L'ambiance est devenue encore plus tendue en raison de dénonciations de corruption. "Les dons sont détournés, les travailleurs sociaux font des affaires avec ce qui devrait aller au peuple", a écrit une résident de la région.

D'autres assurent qu'à l'extérieur du magasin, des paquets de saucisses étaient revendus jusqu'à 250 pesos.

Depuis trois jours, la file d'attente pour les saucisses est le théâtre de bousculades, de bagarres et d'évanouissements. "Il y a eu plusieurs rixes et la police ne contrôle rien, elle ne réagit que lorsque la situation est déjà hors de contrôle", a déclaré Luis Ricardo Llanes, témoin des faits.

L'épisode met en évidence, une fois de plus, l'effondrement de la gestion locale et la détérioration de la coexistence au milieu de la pénurie généralisée qui frappe Santiago de Cuba.

Après le passage de l'ouragan Melissa, la population fait face à de graves pénuries alimentaires, à de longues files d'attente et à un manque de transparence dans la distribution des ressources.

À ce sujet, des citoyens santiagueros ont dénoncé il y a quelques jours que le picadillo distribué aux enfants dans le cadre du panier familial était en mauvais état et présentait des signes de décomposition.

Lors d'une visite présidentielle dans le village d'El Cobre, un jeune a interpellé directement le dirigeant Miguel Díaz-Canel pour dénoncer qu'après le passage du météore, les autorités n'ont pas fourni d'assistance aux sinistrés de la communauté, laissant les résidents s'organiser par eux-mêmes pour répondre à leurs besoins essentiels.

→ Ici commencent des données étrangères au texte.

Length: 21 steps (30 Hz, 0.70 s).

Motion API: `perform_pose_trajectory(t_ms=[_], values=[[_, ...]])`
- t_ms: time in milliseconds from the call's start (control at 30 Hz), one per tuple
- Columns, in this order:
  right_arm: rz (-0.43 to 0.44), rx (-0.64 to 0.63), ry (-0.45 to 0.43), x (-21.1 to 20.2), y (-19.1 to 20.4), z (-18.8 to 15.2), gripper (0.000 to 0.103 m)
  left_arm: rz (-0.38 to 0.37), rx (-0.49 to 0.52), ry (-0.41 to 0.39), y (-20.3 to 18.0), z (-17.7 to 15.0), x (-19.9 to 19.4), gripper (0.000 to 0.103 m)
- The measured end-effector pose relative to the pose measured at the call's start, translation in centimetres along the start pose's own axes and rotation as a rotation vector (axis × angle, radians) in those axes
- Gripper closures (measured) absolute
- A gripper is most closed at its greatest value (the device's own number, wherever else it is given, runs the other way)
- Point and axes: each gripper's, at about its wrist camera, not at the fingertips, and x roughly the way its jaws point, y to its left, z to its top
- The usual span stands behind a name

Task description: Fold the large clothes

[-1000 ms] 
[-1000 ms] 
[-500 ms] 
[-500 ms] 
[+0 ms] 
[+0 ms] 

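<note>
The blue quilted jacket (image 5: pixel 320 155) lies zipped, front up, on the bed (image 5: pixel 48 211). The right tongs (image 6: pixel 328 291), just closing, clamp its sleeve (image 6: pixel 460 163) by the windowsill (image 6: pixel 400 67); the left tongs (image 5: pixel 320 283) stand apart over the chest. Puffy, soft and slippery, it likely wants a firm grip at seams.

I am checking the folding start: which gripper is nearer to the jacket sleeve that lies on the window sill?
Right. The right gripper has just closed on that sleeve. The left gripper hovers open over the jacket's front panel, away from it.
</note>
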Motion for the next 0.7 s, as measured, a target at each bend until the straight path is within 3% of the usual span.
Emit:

Il a également souligné l'absence d'un leadership efficace pour coordonner l'aide et le manque de présence institutionnelle dans la zone.

Selon la page officielle Héroes del Moncada sur Facebook, deux hommes résidant dans le District José Martí, dans la ville de Santiago de Cuba, ont été arrêtés après avoir été surpris à profiter des ravages causés par le phénomène météorologique pour commettre des actes de pillage.